New Island
[From the 'Ultimate Antartica logbook by Jo van Os] At 0530 a wake-up call summoned us for breakfast at 0600 followed by an early landing on New Island in the West Falkland Islands. The day started out foggy and dull but brightened into a blue-sky day with swiftly moving clouds. Our landing was on a small sandy beach. We then walked up a steep slope to a track that led us past Magellanic penguins and their burrows, grazing upland geese, and several small birds feeding on the ground. Dark-faced ground tyrants posed briefly on old fence posts, Falkland thrushes bustled in the grasses and ferns. Turkey vultures and striated caracaras flew over our heads, inspecting our presence for any potential food our walking might stir up.
The black-browed albatross colony could be first smelled and then heard long before the many hundreds of birds were seen. The albatrosses were preening and incubating their one white egg. Intermixed were rockhopper penguins warming their two eggs and a smattering of imperial shags—all variously exhibiting the behavior of birds at the beginning of their breeding season. No chicks had hatched, but there was plenty of bonding behavior, and defense of nest territories from neighbors and aerial predators like caracaras, skuas and gulls. Some were still actively mating, while others turned eggs as shags with beaks full of nest material flew into the colony. The nesting cliffs, hundreds of feet above the sea, are both steep and impressive angular shelves with birds nesting on the top levels. Rockhoppers climb these cliffs on a daily basis—they surf in on the swells and then climb to the safety of the upper levels in amongst the other seabirds. Up the hill from this noisy, smelly mix of birds there was a busy gentoo penguin colony, again with birds on eggs, their attendant predators, and each pile of stone nest site defended just outside pecking distance from the neighbors.
We returned to the beach where Monika, fortunately, had been busy repositioning some of our bags as the tide rose. Last Zodiac was at 1200 and during lunch we sailed for three hours through the “Woolly Gut” between West Point Island and West Falkland to Carcass Island.
Carcass Island
After leaving New Island, we sailed for three hours through the “Woolly Gut” between West Point Island and West Falkland to Carcass Island.
Carcass Island is named after a ship, HMS Carcass, which surveyed the island in 1766. Our landing was on a shallow sandy beach among rocky reefs with a large mix of birds to photograph. So much to see and shoot—so hard to choose what to look at next! Sitting still and waiting for wildlife to come to you was rewarded by tussock birds (blackish cinclodes) inspecting our boots, and the squadron of striated caracaras flying past and positioning themselves strategically for a quick grab at anything and everything interesting! Kelp geese, two types of oystercatchers, the rather beautiful Patagonian crested ducks, and the ubiquitous upland geese rewarded us with a multitude of memorable images.

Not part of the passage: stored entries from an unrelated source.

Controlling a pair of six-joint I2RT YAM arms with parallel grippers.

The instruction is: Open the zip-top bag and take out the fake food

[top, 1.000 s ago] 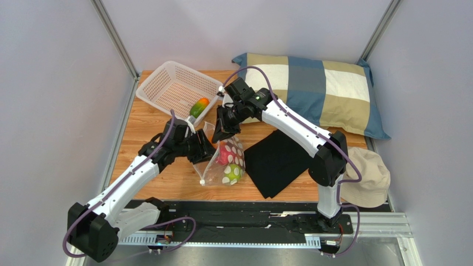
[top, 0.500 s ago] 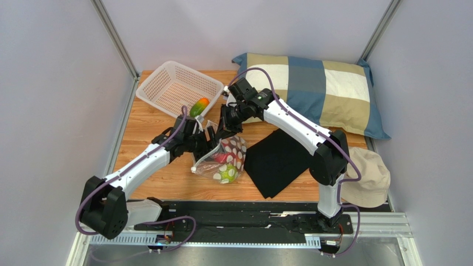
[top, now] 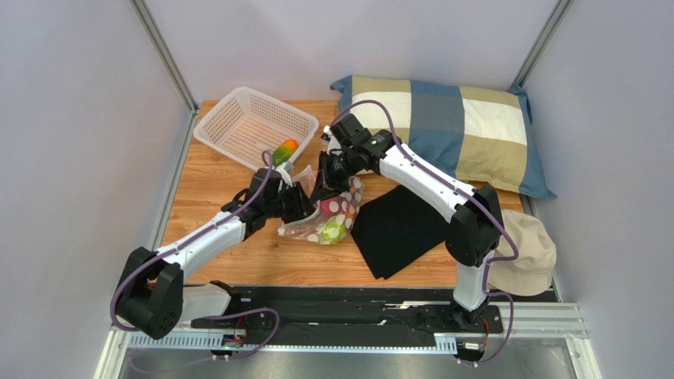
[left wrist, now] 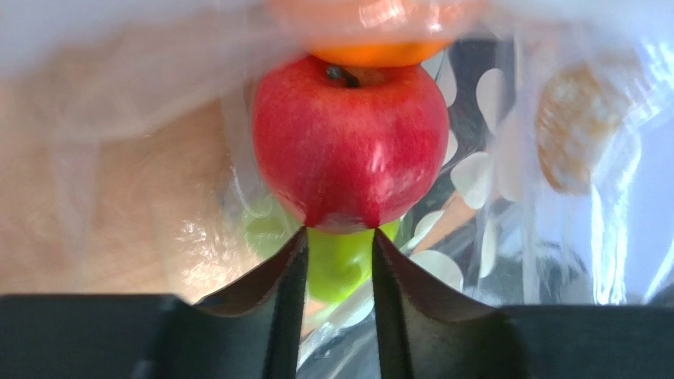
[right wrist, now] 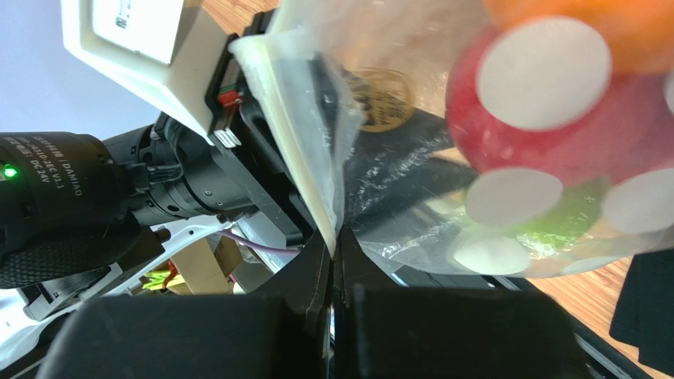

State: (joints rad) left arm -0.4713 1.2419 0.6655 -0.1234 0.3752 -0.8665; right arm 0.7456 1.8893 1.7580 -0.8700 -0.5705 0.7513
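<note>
The zip-top bag (top: pixel 336 215), clear with white dots, lies on the wooden table mid-view with its mouth facing left. My left gripper (top: pixel 304 207) reaches into the mouth. In the left wrist view it (left wrist: pixel 338 230) is open, fingertips touching the near side of a red apple (left wrist: pixel 348 150), with a green fruit (left wrist: pixel 340 268) behind the gap and an orange one (left wrist: pixel 380 51) above. My right gripper (right wrist: pixel 334 237) is shut on the bag's white zip edge (right wrist: pixel 297 158) and holds it up. An orange-green fruit (top: pixel 283 151) lies outside the bag by the basket.
A white lattice basket (top: pixel 237 118) stands at the back left. A checked pillow (top: pixel 451 118) lies at the back right, a black cloth (top: pixel 395 229) right of the bag, and a beige hat (top: pixel 526 253) at the right edge.
My left gripper has pushed right into the bag's mouth. The bag has shifted right and lies flatter. My right gripper has moved slightly right with the bag's edge.
</note>
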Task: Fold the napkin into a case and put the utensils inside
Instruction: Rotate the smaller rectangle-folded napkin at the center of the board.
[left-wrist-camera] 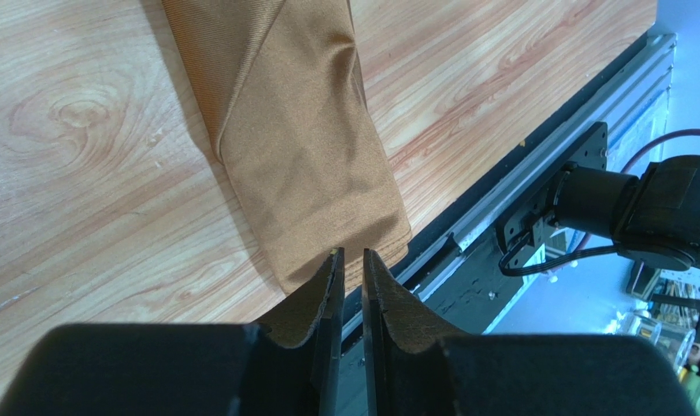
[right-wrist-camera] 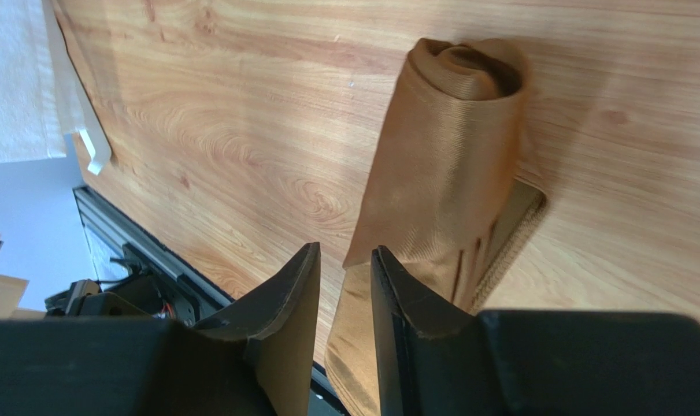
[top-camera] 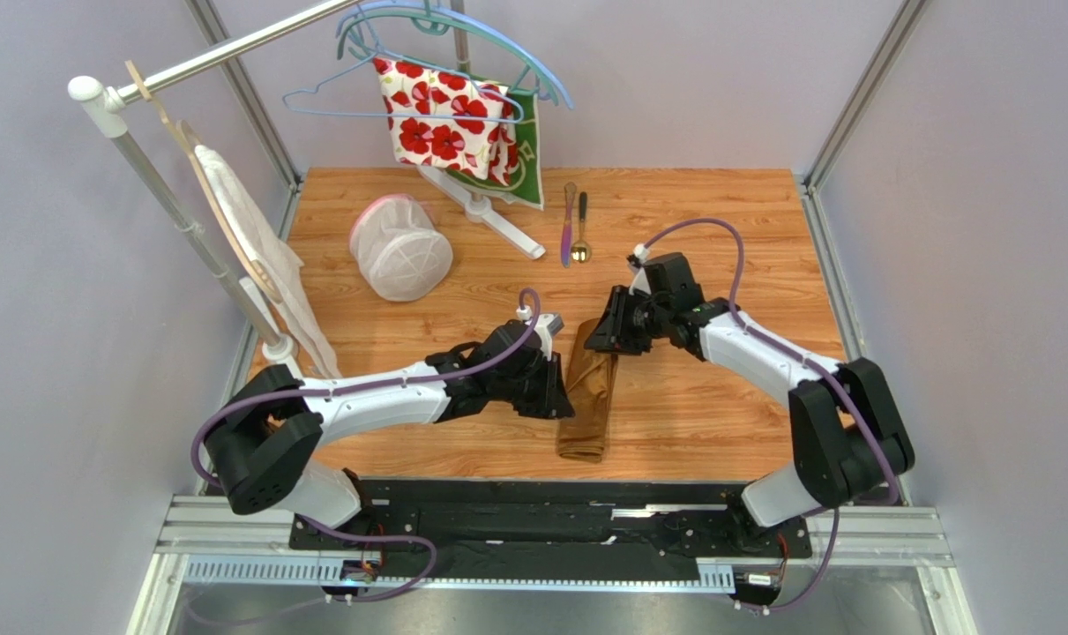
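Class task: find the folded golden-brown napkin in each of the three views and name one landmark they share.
Top external: the napkin lies lengthwise at centre, between the two grippers.
Left wrist: upper centre, running down to the fingertips.
Right wrist: centre-right, its rolled end uppermost.
Shared landmark: the wooden tabletop.

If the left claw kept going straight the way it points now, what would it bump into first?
Probably the near end of the folded golden-brown satin napkin, lying just ahead of the left gripper; depth is hard to judge.

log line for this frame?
phase: folding | napkin: narrow folded strip on table | left gripper, right gripper: nearly shut, at strip | utensils: far side, not inserted
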Robot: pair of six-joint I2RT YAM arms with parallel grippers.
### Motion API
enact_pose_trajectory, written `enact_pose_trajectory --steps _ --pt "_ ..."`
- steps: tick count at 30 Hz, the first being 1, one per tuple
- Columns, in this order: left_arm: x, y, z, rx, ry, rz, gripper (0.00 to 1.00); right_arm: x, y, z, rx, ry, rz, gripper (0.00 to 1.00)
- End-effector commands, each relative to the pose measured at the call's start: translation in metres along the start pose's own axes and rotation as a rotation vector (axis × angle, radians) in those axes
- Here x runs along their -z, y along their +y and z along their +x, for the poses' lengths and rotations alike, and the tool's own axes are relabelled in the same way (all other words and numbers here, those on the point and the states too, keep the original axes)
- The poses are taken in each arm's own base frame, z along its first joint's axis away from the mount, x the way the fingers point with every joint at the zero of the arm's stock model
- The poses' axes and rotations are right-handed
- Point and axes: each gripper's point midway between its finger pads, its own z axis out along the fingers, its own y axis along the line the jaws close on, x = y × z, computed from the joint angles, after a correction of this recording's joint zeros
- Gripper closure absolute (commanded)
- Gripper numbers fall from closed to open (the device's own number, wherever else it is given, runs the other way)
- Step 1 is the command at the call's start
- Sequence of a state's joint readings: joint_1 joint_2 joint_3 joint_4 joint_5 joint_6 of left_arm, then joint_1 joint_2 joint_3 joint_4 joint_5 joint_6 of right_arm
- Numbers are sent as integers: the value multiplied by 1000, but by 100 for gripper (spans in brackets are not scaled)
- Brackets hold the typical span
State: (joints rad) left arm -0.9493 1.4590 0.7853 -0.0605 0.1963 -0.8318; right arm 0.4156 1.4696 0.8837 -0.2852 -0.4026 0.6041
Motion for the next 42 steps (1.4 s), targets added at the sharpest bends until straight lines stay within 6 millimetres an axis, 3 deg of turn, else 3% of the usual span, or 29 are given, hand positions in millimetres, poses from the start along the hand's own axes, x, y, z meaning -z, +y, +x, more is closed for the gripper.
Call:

Many were tempted by the sumptuous array of cakes along with coffee and tea offered by our hosts, Rob and Lorraine McGill. We were invited inside their home to talk with them about the bucolic (and isolated) life they lead on this remote outpost.
Saunders Island
Our landing the next morning was on the Neck of Saunders Island, which lies only about 10 miles northeast of Carcass Island. It is one of the most northwestern islands of the Falkland Island archipelago. The island is owned by David Pole-Evans and his family who farm it with the local Corriedale-cross sheep, a Merino type famed for its good fleece and ability to cope with the poor grazing afforded by the Falkland grasses. The Neck is a narrow stretch of coast, technically a tombolo, composed of two opposing beaches of white sand joining the upland areas of Saunders Island. There is a small hut above the beach, fabricated out of a shipping container with extensions, which is popular for holiday “lets” (that’s rentals in Americanese). By the time the first Zodiacs were landing on the southwest beach of The Neck, the rain was making things quite unpleasant. most participants headed over the rise to the broad sandy beach where thundering waves could be heard in the distance. Needless to say, the few king penguins and the five brown woolly chicks proved a hit with some photographers. [Including me, as I failed to relaize we would be encountering hundreds of thousands of king penguins in days to come.] Everyone was getting soaked in the rain and started drifting back to the landing site. [The humidity caused my 7D camera to lock-up, despite it being sheltered from direct rain in a cover. Subsequent warming with a hair dryer and a few days in our warm cabin subsequently effected a complete cure]. Eventually the decision to abort the landing was made and we returned to the ship for lunch. With little evidence of a change in the conditions, the ship hauled anchor and we headed westward in a wide arc to avoid reefs and then eastward bound for South Georgia.